▶ **Exercise brief**
For every line below, output the text exactly and leave out images.

▶ **Stored data**

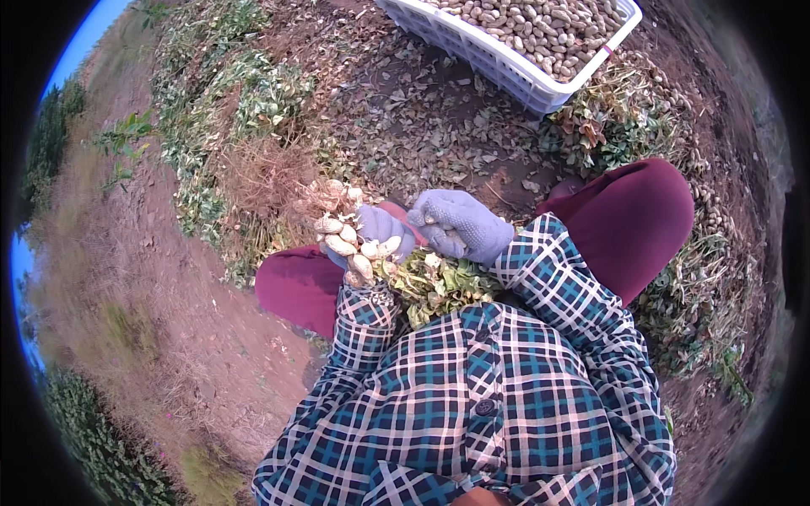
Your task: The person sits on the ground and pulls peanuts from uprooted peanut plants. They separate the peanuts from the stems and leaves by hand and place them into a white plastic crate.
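Note:
My left hand (383, 229), in a grey-lavender knit glove, grips a peanut plant. Pale peanut pods (343, 240) cluster at the hand's outer side, with thin roots above them. The plant's green-yellow leaves (436, 284) hang below both hands, against my lap. Close beside it, my right hand (465, 226), in a matching dotted glove, is curled with its fingers closed. Small pale bits that look like peanut pods show between those fingers, mostly hidden by the glove.
A white plastic crate (544, 88) filled with peanuts (538, 28) stands ahead to the right. Pulled peanut plants (247, 107) lie heaped at the left, and more plants with pods (690, 253) line the right. Dry leaves (430, 114) litter the soil between my knees and the crate.

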Available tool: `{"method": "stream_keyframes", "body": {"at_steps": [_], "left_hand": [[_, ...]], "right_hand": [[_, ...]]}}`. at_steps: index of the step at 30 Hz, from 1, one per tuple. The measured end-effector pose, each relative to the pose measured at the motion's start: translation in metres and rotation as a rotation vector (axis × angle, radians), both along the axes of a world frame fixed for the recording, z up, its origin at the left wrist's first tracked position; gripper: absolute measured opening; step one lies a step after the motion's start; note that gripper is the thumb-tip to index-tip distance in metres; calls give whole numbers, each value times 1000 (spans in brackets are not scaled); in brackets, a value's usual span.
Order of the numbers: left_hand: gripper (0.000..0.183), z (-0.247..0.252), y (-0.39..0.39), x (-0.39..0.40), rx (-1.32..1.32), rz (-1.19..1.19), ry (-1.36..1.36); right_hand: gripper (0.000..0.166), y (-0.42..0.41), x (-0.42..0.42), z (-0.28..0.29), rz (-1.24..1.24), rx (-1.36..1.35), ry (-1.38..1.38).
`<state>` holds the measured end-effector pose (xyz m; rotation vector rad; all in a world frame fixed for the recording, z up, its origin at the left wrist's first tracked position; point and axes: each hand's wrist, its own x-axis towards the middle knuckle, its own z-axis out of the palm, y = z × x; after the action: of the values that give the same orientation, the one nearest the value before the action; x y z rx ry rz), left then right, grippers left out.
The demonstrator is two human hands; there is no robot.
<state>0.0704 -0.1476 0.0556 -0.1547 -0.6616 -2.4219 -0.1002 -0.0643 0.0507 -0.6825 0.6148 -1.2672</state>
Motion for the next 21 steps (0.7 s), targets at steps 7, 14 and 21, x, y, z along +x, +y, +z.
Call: {"method": "stream_keyframes", "body": {"at_steps": [7,14,21], "left_hand": [[19,-10,-6,14,154,203,-162],[16,2,0,2,329,414,-298],[11,10,-1,-17,252,409,-431]], "right_hand": [[18,-5,-1,0,-2,270,-165],[46,-10,1,15,-140,-145,646],[39,-13,-10,14,-167,-74,449]]}}
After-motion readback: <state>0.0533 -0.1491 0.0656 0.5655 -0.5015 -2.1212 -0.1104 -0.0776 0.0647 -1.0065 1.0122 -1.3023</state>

▶ **Your solution**
Your task: The person sits on the ground and pulls peanuts from uprooted peanut plants. They separate the peanuts from the stems and leaves by hand and place them into a white plastic crate.
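Note:
My left hand (383, 229), in a grey-lavender knit glove, grips a peanut plant. Pale peanut pods (343, 240) cluster at the hand's outer side, with thin roots above them. The plant's green-yellow leaves (436, 284) hang below both hands, against my lap. Close beside it, my right hand (465, 226), in a matching dotted glove, is curled with its fingers closed. Small pale bits that look like peanut pods show between those fingers, mostly hidden by the glove.
A white plastic crate (544, 88) filled with peanuts (538, 28) stands ahead to the right. Pulled peanut plants (247, 107) lie heaped at the left, and more plants with pods (690, 253) line the right. Dry leaves (430, 114) litter the soil between my knees and the crate.
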
Available tool: `{"method": "stream_keyframes", "body": {"at_steps": [_], "left_hand": [[_, ...]], "right_hand": [[_, ...]]}}`. at_steps: index of the step at 30 Hz, from 1, one per tuple. The measured end-effector pose, each relative to the pose measured at the motion's start: translation in metres and rotation as a rotation vector (axis × angle, radians), both along the axes of a world frame fixed for the recording, z up, its origin at the left wrist's first tracked position; gripper: absolute measured opening; step one lies a step after the motion's start; note that gripper is the thumb-tip to index-tip distance in metres; calls give whole numbers, each value times 1000 (spans in brackets are not scaled); in brackets, a value's usual span.
Order of the numbers: left_hand: gripper (0.000..0.183), z (-0.247..0.252), y (-0.39..0.39), x (-0.39..0.40), rx (-1.32..1.32), rz (-1.19..1.19), ry (-1.36..1.36); right_hand: gripper (0.000..0.166), y (-0.42..0.41), x (-0.42..0.42), z (-0.28..0.29), rz (-1.24..1.24), rx (-1.36..1.35), ry (-1.38..1.38).
`<state>` holds the measured end-effector pose (xyz m; rotation vector rad; all in a world frame fixed for the recording, z up, its origin at the left wrist's first tracked position; point and axes: each hand's wrist, its own x-axis towards the middle knuckle, its own z-axis out of the palm, y = z × x; after the action: of the values that give the same orientation, the one nearest the value before the action; x y z rx ry rz), left then right, grippers left out.
The demonstrator is two human hands; there is no robot.
<state>0.0704 -0.1476 0.0556 -0.1547 -0.6616 -2.4219 -0.1002 -0.0643 0.0507 -0.6825 0.6148 -1.2672</state>
Motion for the next 21 steps (0.7 s), targets at steps 7, 14 and 21, x, y, z along +x, +y, +z.
Call: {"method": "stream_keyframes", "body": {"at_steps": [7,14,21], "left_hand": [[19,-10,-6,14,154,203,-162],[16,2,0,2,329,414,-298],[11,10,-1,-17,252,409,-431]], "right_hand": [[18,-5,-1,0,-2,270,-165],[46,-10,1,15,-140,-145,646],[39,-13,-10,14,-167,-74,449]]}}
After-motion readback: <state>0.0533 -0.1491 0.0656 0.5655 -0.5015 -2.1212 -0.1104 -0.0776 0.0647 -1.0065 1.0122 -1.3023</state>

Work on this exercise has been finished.